---------- MATERIAL PROVIDED

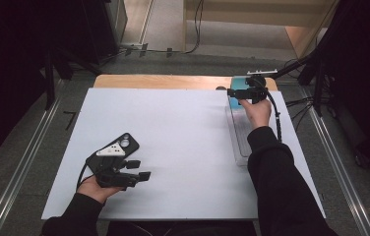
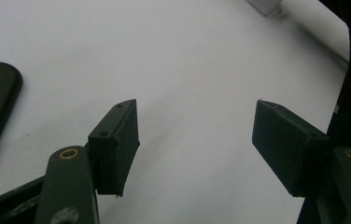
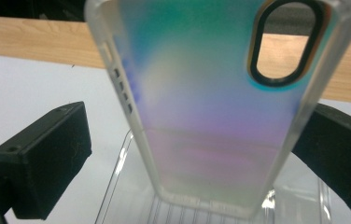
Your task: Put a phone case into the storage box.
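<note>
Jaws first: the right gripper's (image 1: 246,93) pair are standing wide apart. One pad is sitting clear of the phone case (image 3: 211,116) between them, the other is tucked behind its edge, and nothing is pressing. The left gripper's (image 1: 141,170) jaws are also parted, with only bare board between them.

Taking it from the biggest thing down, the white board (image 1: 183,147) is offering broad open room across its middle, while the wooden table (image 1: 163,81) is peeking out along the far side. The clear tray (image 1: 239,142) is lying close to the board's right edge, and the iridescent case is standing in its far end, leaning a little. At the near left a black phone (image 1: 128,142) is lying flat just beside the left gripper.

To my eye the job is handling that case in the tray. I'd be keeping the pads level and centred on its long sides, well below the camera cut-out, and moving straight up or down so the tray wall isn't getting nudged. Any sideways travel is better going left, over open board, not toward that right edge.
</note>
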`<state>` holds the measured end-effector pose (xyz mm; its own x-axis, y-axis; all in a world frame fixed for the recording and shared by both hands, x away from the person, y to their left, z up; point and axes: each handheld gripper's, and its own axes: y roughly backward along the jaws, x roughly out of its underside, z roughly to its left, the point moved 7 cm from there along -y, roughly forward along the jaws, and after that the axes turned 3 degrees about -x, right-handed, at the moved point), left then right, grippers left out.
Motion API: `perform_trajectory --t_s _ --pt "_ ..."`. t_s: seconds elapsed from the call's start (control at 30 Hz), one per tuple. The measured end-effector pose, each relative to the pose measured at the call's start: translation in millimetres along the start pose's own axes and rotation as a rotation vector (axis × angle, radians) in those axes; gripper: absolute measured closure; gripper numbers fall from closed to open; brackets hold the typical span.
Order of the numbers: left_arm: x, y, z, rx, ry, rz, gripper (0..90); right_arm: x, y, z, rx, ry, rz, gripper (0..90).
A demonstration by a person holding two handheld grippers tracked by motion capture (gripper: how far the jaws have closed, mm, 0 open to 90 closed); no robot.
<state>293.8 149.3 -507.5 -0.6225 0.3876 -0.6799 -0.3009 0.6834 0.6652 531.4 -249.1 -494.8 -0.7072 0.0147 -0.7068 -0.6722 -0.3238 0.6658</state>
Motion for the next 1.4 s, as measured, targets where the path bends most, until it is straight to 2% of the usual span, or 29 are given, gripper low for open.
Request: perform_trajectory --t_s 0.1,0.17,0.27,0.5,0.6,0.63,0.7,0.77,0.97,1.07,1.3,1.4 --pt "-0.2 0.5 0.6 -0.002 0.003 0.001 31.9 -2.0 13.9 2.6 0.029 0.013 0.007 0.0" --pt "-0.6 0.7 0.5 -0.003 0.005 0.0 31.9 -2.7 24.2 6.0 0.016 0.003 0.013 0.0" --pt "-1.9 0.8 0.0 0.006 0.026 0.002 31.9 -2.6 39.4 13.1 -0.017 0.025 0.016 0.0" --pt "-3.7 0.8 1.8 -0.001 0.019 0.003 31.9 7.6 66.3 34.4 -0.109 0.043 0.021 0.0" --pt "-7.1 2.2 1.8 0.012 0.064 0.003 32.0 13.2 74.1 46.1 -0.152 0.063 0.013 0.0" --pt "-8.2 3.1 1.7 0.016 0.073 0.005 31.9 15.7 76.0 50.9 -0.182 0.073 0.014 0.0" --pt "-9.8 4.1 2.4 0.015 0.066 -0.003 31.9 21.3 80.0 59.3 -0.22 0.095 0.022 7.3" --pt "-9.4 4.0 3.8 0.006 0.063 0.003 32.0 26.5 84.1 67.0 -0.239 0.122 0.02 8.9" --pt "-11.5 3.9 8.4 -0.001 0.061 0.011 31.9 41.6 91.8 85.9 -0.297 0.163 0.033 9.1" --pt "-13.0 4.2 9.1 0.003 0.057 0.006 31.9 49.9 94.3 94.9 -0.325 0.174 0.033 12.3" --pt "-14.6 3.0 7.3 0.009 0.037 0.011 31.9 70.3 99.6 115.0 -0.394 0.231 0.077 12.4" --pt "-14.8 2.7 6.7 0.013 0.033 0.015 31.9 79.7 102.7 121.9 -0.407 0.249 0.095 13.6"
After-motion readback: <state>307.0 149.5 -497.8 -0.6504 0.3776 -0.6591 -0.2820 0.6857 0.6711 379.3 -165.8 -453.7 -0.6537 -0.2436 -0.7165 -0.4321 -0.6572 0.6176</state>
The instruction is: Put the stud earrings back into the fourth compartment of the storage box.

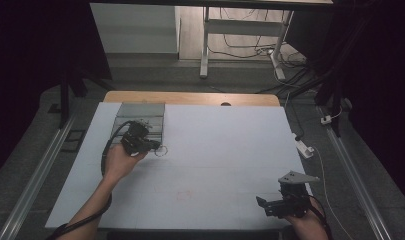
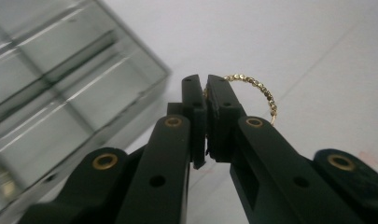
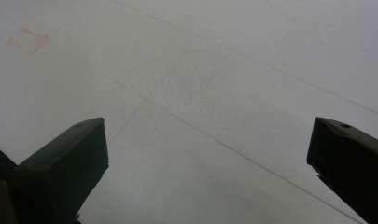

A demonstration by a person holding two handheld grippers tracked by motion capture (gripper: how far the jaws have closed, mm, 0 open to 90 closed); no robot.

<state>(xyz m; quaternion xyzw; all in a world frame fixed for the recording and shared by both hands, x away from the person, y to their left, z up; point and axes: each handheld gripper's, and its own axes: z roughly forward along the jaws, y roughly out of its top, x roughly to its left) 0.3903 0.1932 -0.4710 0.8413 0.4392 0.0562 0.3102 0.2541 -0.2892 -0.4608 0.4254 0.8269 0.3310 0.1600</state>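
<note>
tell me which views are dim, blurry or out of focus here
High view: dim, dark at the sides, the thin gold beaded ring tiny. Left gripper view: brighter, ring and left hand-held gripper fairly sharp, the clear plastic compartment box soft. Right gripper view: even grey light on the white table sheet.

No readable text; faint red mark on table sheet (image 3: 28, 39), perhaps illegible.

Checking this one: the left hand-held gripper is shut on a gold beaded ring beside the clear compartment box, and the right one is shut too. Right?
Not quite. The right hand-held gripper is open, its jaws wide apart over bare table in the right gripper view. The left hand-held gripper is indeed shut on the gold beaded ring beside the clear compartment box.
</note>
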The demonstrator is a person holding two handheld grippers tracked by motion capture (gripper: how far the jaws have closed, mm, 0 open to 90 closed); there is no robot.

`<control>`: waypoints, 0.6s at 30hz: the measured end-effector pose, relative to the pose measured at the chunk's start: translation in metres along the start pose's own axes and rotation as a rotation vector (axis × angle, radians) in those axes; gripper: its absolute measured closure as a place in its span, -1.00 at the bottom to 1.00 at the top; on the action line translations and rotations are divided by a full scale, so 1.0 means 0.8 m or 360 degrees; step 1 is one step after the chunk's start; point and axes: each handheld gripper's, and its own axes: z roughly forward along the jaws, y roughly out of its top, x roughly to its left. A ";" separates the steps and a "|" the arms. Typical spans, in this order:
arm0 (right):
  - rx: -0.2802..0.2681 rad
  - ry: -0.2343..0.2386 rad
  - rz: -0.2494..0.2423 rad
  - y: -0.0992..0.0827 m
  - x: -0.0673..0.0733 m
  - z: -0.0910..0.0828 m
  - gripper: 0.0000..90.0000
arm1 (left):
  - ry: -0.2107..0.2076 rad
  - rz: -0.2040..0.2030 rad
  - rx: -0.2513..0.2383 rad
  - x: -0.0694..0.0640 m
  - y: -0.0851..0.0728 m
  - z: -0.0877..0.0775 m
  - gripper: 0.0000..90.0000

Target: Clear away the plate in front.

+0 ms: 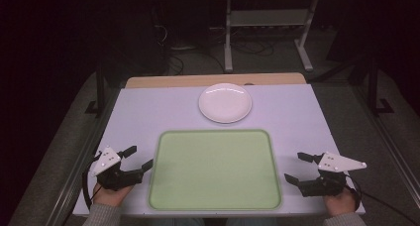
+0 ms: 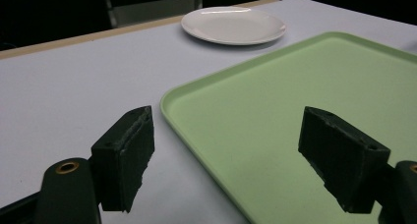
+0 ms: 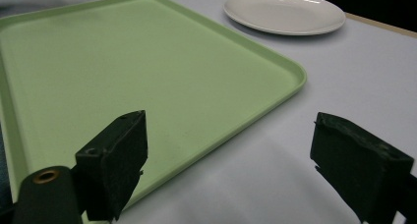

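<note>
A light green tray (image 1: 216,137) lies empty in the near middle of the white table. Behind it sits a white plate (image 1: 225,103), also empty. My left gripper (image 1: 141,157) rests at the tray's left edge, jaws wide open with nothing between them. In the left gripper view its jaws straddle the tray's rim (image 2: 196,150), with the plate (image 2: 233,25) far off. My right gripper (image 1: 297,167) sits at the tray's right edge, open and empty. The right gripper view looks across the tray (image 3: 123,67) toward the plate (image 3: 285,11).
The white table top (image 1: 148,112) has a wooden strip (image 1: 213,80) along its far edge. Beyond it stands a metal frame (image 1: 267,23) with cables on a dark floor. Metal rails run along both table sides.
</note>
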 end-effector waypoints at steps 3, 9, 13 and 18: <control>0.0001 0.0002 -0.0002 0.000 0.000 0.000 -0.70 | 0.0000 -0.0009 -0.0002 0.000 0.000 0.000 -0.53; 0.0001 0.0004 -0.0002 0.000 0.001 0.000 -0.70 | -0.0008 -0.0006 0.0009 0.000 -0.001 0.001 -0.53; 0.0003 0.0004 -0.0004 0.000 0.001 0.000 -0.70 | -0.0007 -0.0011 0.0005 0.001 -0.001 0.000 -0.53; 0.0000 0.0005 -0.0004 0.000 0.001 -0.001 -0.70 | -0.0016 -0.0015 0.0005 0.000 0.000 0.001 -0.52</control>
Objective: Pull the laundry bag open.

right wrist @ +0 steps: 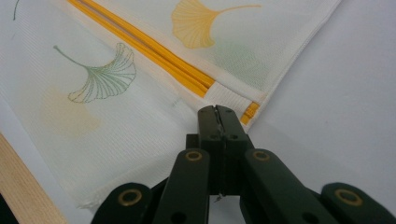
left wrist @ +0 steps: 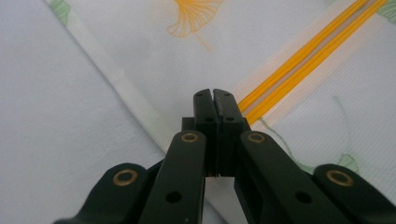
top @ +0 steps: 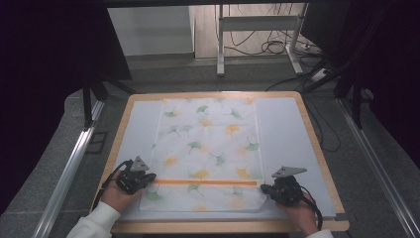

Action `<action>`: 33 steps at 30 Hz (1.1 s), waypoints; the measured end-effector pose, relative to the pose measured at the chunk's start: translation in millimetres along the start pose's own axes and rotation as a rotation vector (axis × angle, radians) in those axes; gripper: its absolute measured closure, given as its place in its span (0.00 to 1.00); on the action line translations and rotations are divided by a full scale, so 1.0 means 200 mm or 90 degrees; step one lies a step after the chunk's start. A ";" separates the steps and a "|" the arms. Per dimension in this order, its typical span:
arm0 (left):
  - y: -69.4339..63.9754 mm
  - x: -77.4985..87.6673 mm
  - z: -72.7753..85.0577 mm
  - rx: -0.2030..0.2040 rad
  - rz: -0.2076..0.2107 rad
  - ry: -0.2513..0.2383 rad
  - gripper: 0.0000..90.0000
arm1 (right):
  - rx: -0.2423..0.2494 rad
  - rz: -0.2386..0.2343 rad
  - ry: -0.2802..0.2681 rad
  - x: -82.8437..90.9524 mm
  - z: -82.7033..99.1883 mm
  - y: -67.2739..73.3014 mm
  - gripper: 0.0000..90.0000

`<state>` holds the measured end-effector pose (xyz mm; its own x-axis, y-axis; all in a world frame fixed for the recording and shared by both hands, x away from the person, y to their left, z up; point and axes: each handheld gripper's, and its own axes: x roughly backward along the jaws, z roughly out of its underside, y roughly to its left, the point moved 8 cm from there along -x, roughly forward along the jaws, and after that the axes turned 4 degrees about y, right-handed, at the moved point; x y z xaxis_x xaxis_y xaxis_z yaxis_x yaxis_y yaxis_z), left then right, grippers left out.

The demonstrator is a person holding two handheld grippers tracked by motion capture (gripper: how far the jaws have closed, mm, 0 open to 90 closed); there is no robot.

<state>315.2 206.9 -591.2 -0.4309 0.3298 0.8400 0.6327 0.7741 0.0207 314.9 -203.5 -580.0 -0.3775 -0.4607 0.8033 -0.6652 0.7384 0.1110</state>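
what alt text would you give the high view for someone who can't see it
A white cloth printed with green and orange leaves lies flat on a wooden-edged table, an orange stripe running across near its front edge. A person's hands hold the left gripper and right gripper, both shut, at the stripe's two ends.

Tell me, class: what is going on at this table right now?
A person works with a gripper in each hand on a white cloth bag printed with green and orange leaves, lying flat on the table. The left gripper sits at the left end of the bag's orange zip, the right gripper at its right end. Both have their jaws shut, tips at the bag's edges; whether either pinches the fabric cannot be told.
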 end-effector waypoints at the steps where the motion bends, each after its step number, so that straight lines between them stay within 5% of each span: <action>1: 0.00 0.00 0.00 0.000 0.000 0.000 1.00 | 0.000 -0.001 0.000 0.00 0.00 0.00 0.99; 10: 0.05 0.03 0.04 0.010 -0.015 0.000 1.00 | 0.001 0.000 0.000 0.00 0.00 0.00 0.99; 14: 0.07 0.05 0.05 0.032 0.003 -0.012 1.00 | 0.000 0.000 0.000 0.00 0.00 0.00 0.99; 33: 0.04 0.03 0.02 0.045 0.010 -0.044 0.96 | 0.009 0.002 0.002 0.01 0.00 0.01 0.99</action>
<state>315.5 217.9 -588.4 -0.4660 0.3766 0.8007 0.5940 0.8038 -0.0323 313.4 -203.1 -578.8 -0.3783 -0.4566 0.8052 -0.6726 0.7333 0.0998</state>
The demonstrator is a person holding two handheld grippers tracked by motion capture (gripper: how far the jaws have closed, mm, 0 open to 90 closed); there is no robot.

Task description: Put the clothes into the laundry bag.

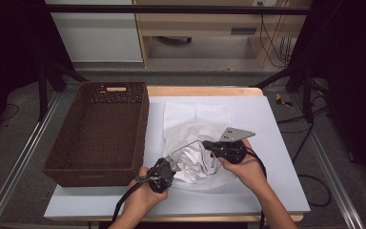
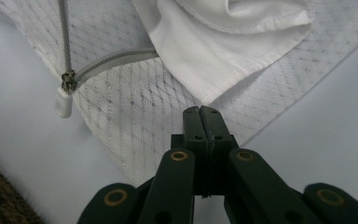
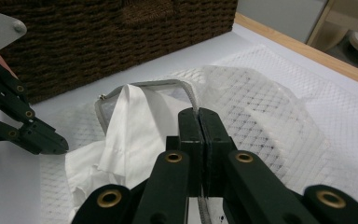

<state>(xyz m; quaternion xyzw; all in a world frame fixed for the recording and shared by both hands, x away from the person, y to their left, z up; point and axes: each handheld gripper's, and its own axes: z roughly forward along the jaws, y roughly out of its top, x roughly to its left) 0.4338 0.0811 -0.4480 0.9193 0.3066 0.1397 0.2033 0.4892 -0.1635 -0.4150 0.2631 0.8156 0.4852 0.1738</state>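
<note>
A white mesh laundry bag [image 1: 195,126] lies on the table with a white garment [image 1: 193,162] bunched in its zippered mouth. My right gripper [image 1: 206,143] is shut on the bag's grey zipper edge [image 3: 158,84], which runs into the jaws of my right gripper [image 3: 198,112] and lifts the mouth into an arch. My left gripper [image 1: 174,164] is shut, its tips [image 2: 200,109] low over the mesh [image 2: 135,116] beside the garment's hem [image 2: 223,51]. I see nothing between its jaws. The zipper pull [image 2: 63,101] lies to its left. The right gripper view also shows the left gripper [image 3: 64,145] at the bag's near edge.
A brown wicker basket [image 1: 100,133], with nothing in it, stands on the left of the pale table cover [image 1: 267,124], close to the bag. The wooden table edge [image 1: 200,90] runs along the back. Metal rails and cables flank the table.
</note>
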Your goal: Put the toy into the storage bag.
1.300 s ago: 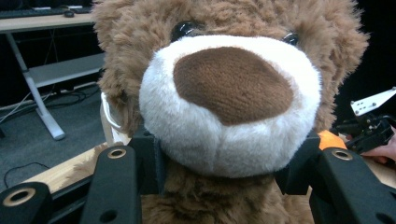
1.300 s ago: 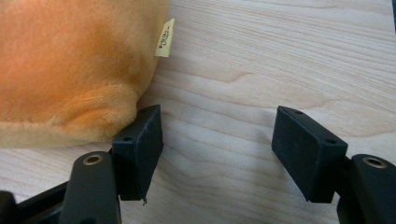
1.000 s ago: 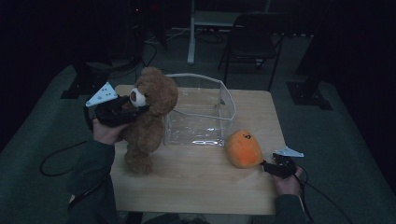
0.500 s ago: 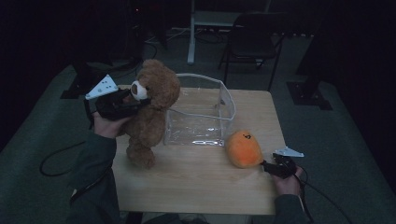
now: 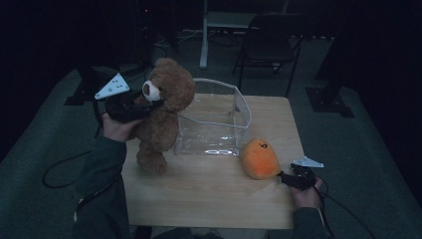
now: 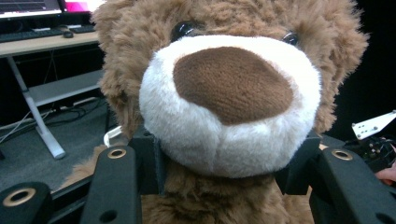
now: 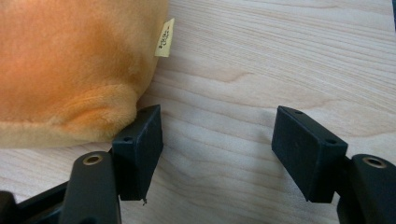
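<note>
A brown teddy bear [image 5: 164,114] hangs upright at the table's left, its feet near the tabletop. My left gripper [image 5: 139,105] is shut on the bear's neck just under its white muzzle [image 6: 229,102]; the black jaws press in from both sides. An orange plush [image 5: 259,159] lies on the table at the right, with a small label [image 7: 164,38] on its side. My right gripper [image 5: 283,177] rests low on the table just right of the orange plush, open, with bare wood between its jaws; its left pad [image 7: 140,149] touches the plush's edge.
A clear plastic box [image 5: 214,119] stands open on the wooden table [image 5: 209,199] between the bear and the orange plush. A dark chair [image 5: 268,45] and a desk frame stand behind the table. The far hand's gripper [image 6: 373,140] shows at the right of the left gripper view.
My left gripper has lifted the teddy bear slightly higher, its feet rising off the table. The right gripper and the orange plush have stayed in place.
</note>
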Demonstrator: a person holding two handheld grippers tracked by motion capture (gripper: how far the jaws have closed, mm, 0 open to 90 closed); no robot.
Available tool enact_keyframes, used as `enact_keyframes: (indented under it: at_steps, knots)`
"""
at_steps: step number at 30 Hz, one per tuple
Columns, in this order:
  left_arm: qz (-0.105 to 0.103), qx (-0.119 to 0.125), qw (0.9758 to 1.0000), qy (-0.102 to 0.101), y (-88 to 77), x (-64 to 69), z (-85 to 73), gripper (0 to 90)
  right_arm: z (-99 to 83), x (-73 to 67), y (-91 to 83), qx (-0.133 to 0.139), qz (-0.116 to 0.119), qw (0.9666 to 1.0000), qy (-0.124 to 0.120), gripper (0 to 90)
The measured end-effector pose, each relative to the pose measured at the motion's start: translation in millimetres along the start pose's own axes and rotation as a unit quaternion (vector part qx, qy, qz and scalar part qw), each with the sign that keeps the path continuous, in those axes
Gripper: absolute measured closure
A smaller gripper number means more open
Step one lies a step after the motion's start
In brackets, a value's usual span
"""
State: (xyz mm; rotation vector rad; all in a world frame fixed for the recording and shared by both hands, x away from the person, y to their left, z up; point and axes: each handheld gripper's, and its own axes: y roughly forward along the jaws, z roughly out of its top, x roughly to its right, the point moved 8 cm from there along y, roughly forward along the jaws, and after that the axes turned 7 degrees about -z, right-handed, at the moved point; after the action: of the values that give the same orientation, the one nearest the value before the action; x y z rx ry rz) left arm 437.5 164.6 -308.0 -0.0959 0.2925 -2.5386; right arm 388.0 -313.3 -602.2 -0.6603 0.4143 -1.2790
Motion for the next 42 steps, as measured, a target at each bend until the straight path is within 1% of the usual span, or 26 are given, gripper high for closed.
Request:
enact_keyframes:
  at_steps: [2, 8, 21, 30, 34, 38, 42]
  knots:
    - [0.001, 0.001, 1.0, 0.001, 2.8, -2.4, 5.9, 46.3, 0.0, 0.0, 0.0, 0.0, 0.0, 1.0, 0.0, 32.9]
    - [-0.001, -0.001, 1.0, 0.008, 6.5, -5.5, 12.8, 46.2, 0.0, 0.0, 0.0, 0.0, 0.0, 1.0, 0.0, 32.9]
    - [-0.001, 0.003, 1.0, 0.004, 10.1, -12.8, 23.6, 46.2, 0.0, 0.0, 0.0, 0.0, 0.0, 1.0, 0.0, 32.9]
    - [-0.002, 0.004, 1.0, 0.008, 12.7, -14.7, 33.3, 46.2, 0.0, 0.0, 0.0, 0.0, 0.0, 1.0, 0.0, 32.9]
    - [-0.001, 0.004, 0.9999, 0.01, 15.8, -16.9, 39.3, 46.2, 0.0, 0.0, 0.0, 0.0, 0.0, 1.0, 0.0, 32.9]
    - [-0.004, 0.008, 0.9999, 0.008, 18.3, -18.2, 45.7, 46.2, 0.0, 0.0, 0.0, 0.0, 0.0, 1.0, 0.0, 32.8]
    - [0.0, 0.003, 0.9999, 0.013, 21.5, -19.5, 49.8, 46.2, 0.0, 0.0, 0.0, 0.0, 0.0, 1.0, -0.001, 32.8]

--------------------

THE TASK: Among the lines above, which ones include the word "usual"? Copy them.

WRITTEN RESPONSE:
Motion for the next 1.4 s, as measured, targets where the path bends most, until it is straight to 2% of the usual span, or 29 are given, gripper low for open.
In brackets, a value's usual span
Motion for the next 42 steps, as measured, a target at each bend until the straight path is within 1% of the usual span, or 26 are given, gripper high for closed.

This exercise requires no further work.